My original idea was to put clear lenses on it, add and swap the strobes to LED and add LED takedowns, and put it on my headache rack - till I saw the price wasn't necessarily worth it. I have a couple interior lights in the back window and dash of my silverado but wanted both 360 work lights and visibility. I work with heavy equipment and own a small Kubota tractor so fueling at night or escorting equipment across roads or even being a pilot truck sometimes happens. Long windedness aside, I was wondering what you would recommend for a budget bar spruce up. I was thinking about adding 4 takedowns (white surface mount LED or even pod lights somehow) and 4 more of the small tube strobes on either side of the takedowns and amber lenses and calling it a day. I appreciate your help and don't hesitate to tell me it's a stupid idea etc.


----------



## FredG (Oct 15, 2012)

You could convert it over to amber or clear cheaply if you could do without the LED. The take down should be clear already and your alley lights, All you would need is the amber caps. Should easily find them on Ebay. You don't need LED you will see that light miles away. My federal I installed it backwards and used the take downs for when in reverse on a switch right out of the box in cab. I seen them amber caps for $5.00 or $6.00. You got the light for free I would be using it.


----------



## GMCRanch (May 26, 2017)

The strobes are very bright and the bar was inside its whole life because the fire apparatus lives indoors, so it doesn't have any sun damage. I need to get the duplex strobes working in the alley lights on the ends, cant seem to find the command wire for those strobes, and I need to add takedowns and a couple more strobe tubes to it. My main concern is using a lot of power from my truck, I didn't know if I should wire a disconnect in it so it doesn't drain my battery when the truck sits. Has anyone ever used a surface mount LED on one of the blank filler panels to make a takedown? The takedowns from Whelen that are LED are very expensive so, if there is a way around that so that I don't use the halogens, that'd be ideal. The truck has LED work lights on my Magnum headache rack as well as the 6" oval ones that come on it (for reverse but wired with the work lights) so I don't necessarily want to go back to a halogen if I can help it, I can use these work lights without the truck running and not worry about the LEDs draining my battery down like the halogens will.


----------



## FredG (Oct 15, 2012)

GMCRanch said:


> The strobes are very bright and the bar was inside its whole life because the fire apparatus lives indoors, so it doesn't have any sun damage. I need to get the duplex strobes working in the alley lights on the ends, cant seem to find the command wire for those strobes, and I need to add takedowns and a couple more strobe tubes to it. My main concern is using a lot of power from my truck, I didn't know if I should wire a disconnect in it so it doesn't drain my battery when the truck sits. Has anyone ever used a surface mount LED on one of the blank filler panels to make a takedown? The takedowns from Whelen that are LED are very expensive so, if there is a way around that so that I don't use the halogens, that'd be ideal. The truck has LED work lights on my Magnum headache rack as well as the 6" oval ones that come on it (for reverse but wired with the work lights) so I don't necessarily want to go back to a halogen if I can help it, I can use these work lights without the truck running and not worry about the LEDs draining my battery down like the halogens will.

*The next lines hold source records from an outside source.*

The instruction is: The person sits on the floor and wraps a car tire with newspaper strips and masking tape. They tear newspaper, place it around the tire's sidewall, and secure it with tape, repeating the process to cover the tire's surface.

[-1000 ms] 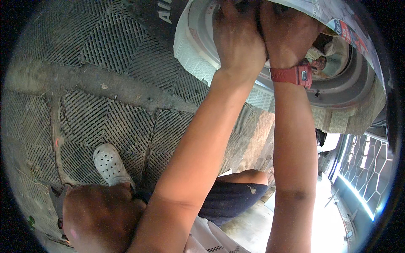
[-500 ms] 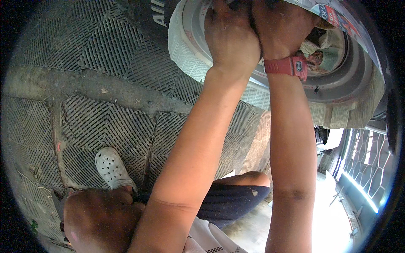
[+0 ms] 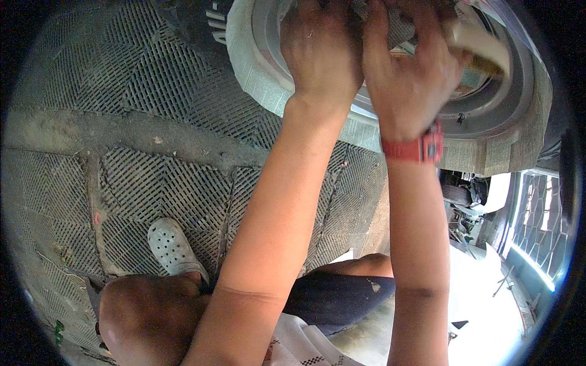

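Both my hands are over a grey wheel rim (image 3: 488, 119) at the top of the head view, with newspaper (image 3: 259, 67) tucked round its edge. My left hand (image 3: 323, 52) is over the rim's left part; the frame's top edge cuts off its fingertips. Beside it, my right hand (image 3: 412, 76), wearing a red watch (image 3: 418, 147), is smeared by motion and seems closed round something. A pale, blurred object (image 3: 479, 46) with a brownish edge juts out by its outer side; its kind is unclear. Grey textured material (image 3: 400, 29) shows between the right thumb and fingers.
Black ribbed floor mats (image 3: 165, 189) lie on the left, split by a dirty strip (image 3: 122, 131). My bent knee (image 3: 149, 311) and a light clog (image 3: 174, 244) are at lower left. A metal grille (image 3: 540, 213) stands at the right, near dark car parts (image 3: 461, 192).
My right hand has drawn back toward me and its fingers have spread more. The pale object beside it has shifted. My left hand has moved slightly left; the whole view has shifted a little.
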Motion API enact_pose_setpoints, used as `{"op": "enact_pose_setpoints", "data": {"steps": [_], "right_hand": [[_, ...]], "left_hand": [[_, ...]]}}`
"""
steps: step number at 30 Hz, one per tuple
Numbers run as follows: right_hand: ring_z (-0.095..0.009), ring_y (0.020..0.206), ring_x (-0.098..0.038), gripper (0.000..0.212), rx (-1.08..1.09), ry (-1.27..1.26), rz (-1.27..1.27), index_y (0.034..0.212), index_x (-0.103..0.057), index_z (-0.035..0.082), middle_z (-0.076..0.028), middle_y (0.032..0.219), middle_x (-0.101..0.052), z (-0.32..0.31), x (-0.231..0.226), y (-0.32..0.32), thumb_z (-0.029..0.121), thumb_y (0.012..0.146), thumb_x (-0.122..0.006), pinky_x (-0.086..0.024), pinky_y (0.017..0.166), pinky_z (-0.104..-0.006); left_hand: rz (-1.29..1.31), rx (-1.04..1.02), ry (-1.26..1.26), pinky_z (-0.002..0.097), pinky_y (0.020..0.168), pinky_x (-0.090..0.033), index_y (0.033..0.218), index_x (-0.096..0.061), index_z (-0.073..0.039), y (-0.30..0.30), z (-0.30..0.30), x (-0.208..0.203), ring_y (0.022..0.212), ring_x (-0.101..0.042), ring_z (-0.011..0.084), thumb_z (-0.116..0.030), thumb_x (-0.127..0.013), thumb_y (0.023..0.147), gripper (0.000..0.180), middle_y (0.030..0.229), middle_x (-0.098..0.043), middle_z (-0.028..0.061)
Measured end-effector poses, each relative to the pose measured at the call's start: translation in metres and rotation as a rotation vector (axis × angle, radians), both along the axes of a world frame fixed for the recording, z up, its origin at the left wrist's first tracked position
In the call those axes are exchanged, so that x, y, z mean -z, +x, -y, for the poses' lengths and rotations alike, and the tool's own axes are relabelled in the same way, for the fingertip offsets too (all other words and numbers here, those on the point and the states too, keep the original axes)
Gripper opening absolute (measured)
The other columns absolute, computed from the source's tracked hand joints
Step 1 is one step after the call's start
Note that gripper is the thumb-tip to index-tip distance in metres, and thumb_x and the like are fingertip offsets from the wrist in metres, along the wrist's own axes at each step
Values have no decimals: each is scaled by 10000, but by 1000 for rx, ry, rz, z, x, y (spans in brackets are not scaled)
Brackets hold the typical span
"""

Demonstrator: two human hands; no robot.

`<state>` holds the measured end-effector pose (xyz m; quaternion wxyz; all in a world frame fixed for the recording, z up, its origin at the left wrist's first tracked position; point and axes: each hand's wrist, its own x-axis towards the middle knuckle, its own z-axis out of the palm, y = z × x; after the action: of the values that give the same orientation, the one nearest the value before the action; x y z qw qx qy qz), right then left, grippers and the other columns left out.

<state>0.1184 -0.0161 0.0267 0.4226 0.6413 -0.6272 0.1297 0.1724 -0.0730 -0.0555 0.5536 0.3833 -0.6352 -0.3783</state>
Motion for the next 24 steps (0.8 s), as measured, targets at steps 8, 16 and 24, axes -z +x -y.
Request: {"op": "enact_pose_setpoints", "data": {"steps": [8, 16, 24], "right_hand": [[-307, 851, -634, 198, 151, 65, 541, 1094, -755, 60, -124, 930, -665, -120, 29, 30, 116, 910, -802, -491, 780, -421], [-303, 955, -604, 674, 454, -57, 1202, 1434, -564, -41, -211, 1195, -643, -137, 111, 33, 236, 899, -866, -529, 894, -419], [-372, 1102, -694, 748, 372, -114, 958, 1438, -574, -35, -273, 1273, -692, -95, 142, 10, 219, 820, -910, -544, 958, -442]], "left_hand": [[109, -33, -167, 511, 1116, -463, 1438, -644, -31, -11, 6, 1, 1313, -564, 489, -86, -604, 976, 467, 1410, -562, 329], [-442, 338, 312, 404, 1139, -458, 1560, -507, 26, 18, -10, 61, 1369, -580, 295, -73, -490, 1096, 475, 1509, -602, 196], [-721, 369, 861, 372, 1126, -432, 1549, -532, 25, -6, -40, 88, 1337, -579, 255, -39, -479, 1066, 491, 1484, -622, 134]]}}
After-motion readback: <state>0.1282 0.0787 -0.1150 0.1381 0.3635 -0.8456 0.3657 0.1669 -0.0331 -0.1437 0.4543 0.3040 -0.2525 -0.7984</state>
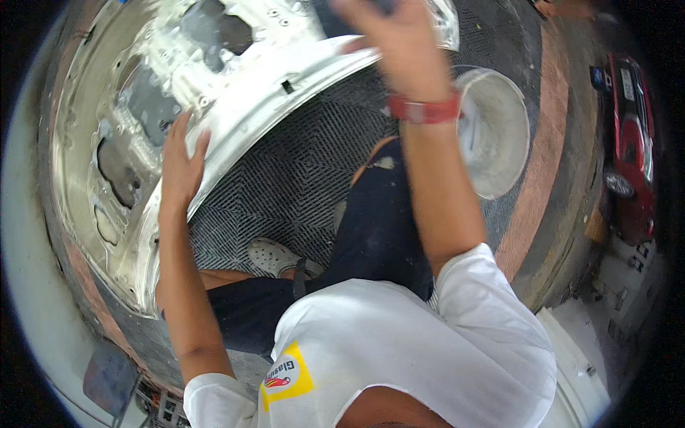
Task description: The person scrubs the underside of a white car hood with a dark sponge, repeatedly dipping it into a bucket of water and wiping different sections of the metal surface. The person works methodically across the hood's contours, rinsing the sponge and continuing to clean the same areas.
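Keeping a round, whitish bucket [503,135] just beside the right forearm, showing its open mouth and cloudy, smeared inner wall, and holding something pale [468,132] at its left side, too hidden by the arm to identify. Resting the left hand [183,167] on the curved near edge of a pale metal panel [250,82], spreading the fingers and grasping nothing. Reaching the right hand [410,53] over the panel's right end, near a dark patch [330,18], blurring too much to tell contact or grip. Spanning the upper left with that panel, gleaming white along its smooth, bowed rim, turning creamier and stamped with irregular cutouts farther in. Wearing a red wristband [428,111], a soft white shirt [421,342], dark cloth legwear [378,221] and a perforated grey clog [270,257], stepping on dark, finely ridged floor matting [285,153].
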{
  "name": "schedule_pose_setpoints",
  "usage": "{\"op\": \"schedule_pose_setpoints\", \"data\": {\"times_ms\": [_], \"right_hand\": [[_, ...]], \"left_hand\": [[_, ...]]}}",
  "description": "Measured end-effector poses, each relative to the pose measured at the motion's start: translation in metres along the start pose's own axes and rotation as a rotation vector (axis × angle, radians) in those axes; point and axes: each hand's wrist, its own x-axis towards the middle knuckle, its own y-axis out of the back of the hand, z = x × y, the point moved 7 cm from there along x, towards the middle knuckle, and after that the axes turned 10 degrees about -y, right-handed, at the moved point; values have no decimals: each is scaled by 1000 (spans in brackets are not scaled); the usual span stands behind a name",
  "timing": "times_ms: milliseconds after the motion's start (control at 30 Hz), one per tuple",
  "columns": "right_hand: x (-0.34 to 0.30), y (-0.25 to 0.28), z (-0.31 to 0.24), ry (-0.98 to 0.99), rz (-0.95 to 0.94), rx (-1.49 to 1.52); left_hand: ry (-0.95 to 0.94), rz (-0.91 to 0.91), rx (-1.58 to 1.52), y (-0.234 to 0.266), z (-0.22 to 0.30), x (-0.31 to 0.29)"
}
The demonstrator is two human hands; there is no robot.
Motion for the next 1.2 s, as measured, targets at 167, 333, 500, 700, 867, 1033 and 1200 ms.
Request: {"op": "schedule_pose_setpoints", "data": {"times_ms": [167,333,500,700,867,1033,1200], "right_hand": [[-54,227,14,-156,328,-60],[-84,305,197,-781,171,-286],[-69,270,348,-960,-249,-1022],[-72,264,380,-980,-189,-1174],[-100,308,351,-1069,25,-703],[-71,322,189,-754,-161,379],[-39,63,26,-397,-236,-359]], "left_hand": [[151,-231,388,-9,-122,-98],[533,-251,283,2,-138,-136],[300,-281,229,-25,-59,-106],[257,-398,265,-4,-20,-95],[344,-476,355,-3,-45,-103],[449,-547,243,-6,-34,-75],[475,-641,271,-21,-20,-33]]}}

In the harness should be a separate wire for each alley light left and right. The take down are on one wire, Your corner strobes by your alley lights should be on a separate wire. These lights are designed to repair in the field on the simple side. Test it with a jump box and play with wires till you figure them out just don't leave on there for a long time because it may get hot and I assuming they wont be on a fuse as they are in your control box. Is a 48'' or 52''. Don't over think it just get it working as it's designed for.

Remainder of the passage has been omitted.